■ **The problem**
Make an exact copy of the records, and keep the pictures out of it.

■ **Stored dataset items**
################

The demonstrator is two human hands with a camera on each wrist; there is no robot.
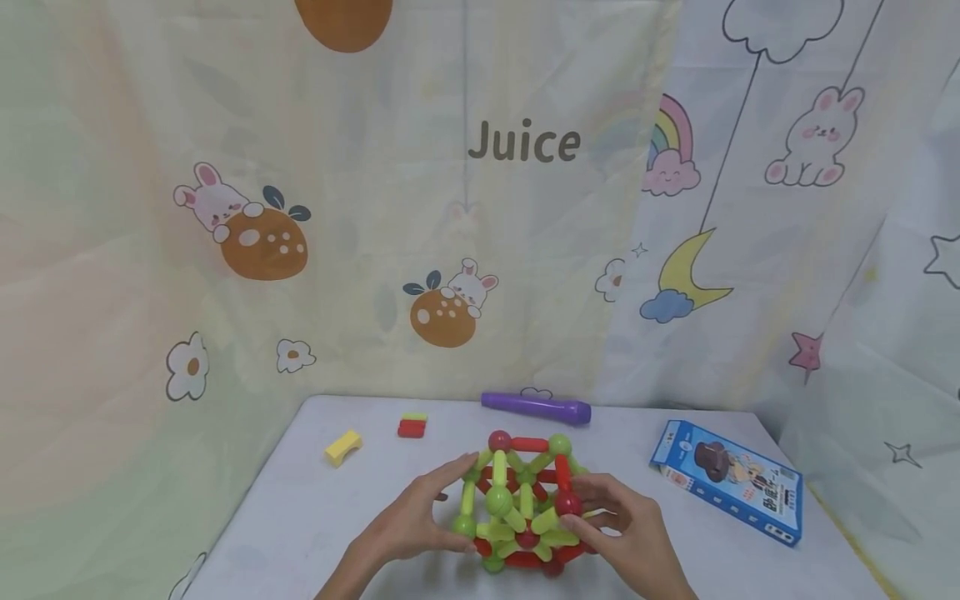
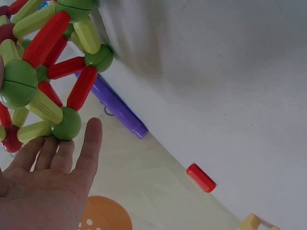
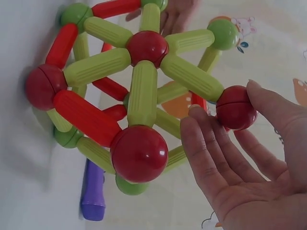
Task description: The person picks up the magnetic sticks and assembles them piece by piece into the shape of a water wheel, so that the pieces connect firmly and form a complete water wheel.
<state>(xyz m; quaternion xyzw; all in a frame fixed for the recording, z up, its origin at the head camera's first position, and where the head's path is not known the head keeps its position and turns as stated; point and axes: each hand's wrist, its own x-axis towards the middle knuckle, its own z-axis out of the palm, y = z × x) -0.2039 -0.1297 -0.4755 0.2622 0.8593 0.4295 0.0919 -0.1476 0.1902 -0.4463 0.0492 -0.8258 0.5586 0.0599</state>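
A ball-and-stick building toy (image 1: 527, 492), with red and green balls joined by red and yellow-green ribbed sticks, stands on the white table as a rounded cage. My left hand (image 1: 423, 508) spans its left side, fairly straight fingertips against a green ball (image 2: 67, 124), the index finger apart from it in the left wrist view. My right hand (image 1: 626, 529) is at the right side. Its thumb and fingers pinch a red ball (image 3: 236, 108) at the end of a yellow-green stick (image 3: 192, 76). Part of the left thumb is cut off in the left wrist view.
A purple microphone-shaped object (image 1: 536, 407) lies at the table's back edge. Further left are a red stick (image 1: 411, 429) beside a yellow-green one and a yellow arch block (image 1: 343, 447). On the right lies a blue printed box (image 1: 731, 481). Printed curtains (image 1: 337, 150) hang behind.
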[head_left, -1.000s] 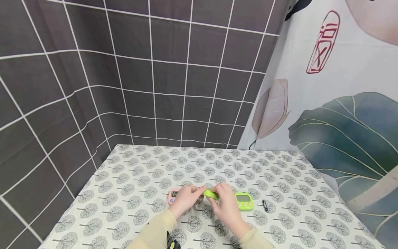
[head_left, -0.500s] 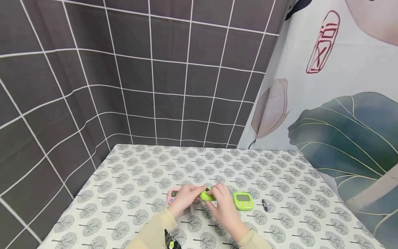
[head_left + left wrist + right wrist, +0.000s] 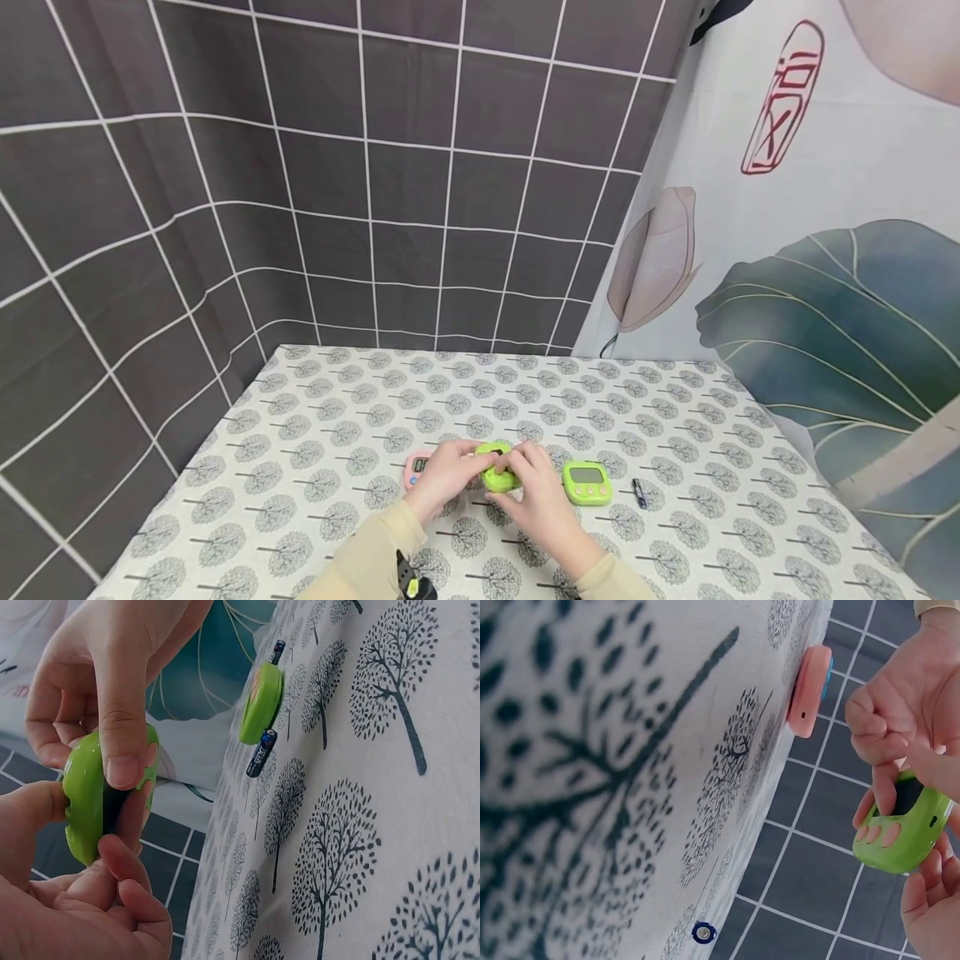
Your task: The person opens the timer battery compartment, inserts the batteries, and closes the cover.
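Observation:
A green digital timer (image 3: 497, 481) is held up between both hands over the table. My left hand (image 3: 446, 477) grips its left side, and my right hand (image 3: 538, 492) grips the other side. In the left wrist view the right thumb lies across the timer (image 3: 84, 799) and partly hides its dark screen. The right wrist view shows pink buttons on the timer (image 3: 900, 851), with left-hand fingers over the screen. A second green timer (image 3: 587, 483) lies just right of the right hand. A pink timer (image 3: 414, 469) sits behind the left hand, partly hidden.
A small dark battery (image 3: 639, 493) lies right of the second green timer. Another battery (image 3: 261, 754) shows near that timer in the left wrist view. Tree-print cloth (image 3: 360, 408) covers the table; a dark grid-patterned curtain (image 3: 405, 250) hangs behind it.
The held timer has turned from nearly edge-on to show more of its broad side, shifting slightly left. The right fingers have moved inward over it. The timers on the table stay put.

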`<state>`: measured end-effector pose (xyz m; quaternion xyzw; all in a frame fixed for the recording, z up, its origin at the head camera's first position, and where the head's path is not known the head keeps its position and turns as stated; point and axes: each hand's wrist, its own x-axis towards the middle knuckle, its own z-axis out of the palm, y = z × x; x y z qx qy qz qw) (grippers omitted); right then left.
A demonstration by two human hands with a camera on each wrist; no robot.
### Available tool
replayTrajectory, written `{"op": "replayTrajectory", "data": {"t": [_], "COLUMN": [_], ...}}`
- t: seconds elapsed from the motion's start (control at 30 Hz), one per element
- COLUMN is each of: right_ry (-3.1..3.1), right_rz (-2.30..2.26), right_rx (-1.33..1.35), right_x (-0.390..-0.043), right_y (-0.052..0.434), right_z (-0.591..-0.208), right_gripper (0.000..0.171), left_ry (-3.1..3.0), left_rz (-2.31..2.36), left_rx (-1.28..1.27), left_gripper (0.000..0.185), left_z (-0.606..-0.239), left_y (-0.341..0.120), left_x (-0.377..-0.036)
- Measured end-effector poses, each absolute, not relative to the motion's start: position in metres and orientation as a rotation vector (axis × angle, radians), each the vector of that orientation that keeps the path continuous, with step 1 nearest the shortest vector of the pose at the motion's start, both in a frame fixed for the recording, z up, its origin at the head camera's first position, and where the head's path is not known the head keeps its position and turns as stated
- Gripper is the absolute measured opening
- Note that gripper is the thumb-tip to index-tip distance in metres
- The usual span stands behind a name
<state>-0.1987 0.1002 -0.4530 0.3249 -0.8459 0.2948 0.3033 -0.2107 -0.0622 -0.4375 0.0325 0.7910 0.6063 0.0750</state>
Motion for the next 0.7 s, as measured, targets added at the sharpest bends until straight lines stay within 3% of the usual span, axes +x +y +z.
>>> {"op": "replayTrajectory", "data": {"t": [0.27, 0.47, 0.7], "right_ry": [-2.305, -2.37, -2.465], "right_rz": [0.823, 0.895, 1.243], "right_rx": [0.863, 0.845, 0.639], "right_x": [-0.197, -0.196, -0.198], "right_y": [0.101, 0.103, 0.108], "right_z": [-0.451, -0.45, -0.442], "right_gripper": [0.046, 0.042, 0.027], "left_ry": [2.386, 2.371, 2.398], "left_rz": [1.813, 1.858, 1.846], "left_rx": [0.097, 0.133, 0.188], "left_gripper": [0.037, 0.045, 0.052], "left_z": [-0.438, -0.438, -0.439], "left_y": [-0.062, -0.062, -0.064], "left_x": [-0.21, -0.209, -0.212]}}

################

■ **Problem solution**
The demonstrator is two human hands with a camera on each wrist; there is no robot.
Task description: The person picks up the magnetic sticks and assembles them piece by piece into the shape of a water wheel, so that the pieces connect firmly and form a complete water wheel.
<state>(xyz m; quaternion xyzw; all in a frame fixed for the recording, z up, its origin at the head camera's first position, and where the head's path is not known the head keeps its position and turns as stated; point and axes: each hand's wrist, its own x-axis towards the middle knuckle, its own z-axis out of the palm, y = z × x) -0.2039 -0.1297 -0.4755 0.2622 0.8593 0.4295 0.0919 -0.1476 0.1902 -0.4463 0.0492 -0.8258 0.5586 0.0599</state>
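A ball-and-stick building toy (image 1: 527, 492), with red and green balls joined by red and yellow-green ribbed sticks, stands on the white table as a rounded cage. My left hand (image 1: 423, 508) spans its left side, fairly straight fingertips against a green ball (image 2: 67, 124), the index finger apart from it in the left wrist view. My right hand (image 1: 626, 529) is at the right side. Its thumb and fingers pinch a red ball (image 3: 236, 108) at the end of a yellow-green stick (image 3: 192, 76). Part of the left thumb is cut off in the left wrist view.
A purple microphone-shaped object (image 1: 536, 407) lies at the table's back edge. Further left are a red stick (image 1: 411, 429) beside a yellow-green one and a yellow arch block (image 1: 343, 447). On the right lies a blue printed box (image 1: 731, 481). Printed curtains (image 1: 337, 150) hang behind.
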[head_left, -1.000s] 
[head_left, -0.500s] 
[head_left + left wrist + right wrist, +0.000s] 
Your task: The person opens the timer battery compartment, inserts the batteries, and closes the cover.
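Observation:
A green digital timer (image 3: 497, 481) is held up between both hands over the table. My left hand (image 3: 446, 477) grips its left side, and my right hand (image 3: 538, 492) grips the other side. In the left wrist view the right thumb lies across the timer (image 3: 84, 799) and partly hides its dark screen. The right wrist view shows pink buttons on the timer (image 3: 900, 851), with left-hand fingers over the screen. A second green timer (image 3: 587, 483) lies just right of the right hand. A pink timer (image 3: 414, 469) sits behind the left hand, partly hidden.
A small dark battery (image 3: 639, 493) lies right of the second green timer. Another battery (image 3: 261, 754) shows near that timer in the left wrist view. Tree-print cloth (image 3: 360, 408) covers the table; a dark grid-patterned curtain (image 3: 405, 250) hangs behind it.
The held timer has turned from nearly edge-on to show more of its broad side, shifting slightly left. The right fingers have moved inward over it. The timers on the table stay put.
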
`<state>`: measured end-effector pose (xyz m; quaternion xyzw; all in a frame fixed for the recording, z up, its origin at the head camera's first position, and where the head's path is not known the head keeps its position and turns as stated; point and axes: each hand's wrist, its own x-axis towards the middle knuckle, its own z-axis out of the palm, y = z × x; x y z qx qy qz qw) (grippers omitted); right then left.
A demonstration by two human hands with a camera on each wrist; no robot.
### Available tool
replayTrajectory, written `{"op": "replayTrajectory", "data": {"t": [_], "COLUMN": [_], ...}}`
- t: seconds elapsed from the motion's start (control at 30 Hz), one per element
- COLUMN is each of: right_ry (-3.1..3.1), right_rz (-2.30..2.26), right_rx (-1.33..1.35), right_x (-0.390..-0.043), right_y (-0.052..0.434), right_z (-0.591..-0.208), right_gripper (0.000..0.171), left_ry (-3.1..3.0), left_rz (-2.31..2.36), left_rx (-1.28..1.27), left_gripper (0.000..0.185), left_z (-0.606..-0.239), left_y (-0.341..0.120), left_x (-0.377..-0.036)
- Measured end-effector poses, each absolute, not relative to the motion's start: position in metres and orientation as a rotation vector (axis × angle, radians), each the vector of that orientation that keeps the path continuous, with step 1 nearest the shortest vector of the pose at the motion's start, both in a frame fixed for the recording, z up, its origin at the head camera's first position, and where the head's path is not known the head keeps its position and turns as stated
- Gripper is the absolute measured opening
- Note that gripper is the thumb-tip to index-tip distance in metres
- The usual span stands behind a name
<state>-0.1987 0.1002 -0.4530 0.3249 -0.8459 0.2948 0.3033 -0.2107 -0.0622 -0.4375 0.0325 0.7910 0.6063 0.0750</state>
Motion for the next 0.7 s, as measured, targets added at the sharpest bends until straight lines stay within 3% of the usual span, axes +x +y +z.
>>> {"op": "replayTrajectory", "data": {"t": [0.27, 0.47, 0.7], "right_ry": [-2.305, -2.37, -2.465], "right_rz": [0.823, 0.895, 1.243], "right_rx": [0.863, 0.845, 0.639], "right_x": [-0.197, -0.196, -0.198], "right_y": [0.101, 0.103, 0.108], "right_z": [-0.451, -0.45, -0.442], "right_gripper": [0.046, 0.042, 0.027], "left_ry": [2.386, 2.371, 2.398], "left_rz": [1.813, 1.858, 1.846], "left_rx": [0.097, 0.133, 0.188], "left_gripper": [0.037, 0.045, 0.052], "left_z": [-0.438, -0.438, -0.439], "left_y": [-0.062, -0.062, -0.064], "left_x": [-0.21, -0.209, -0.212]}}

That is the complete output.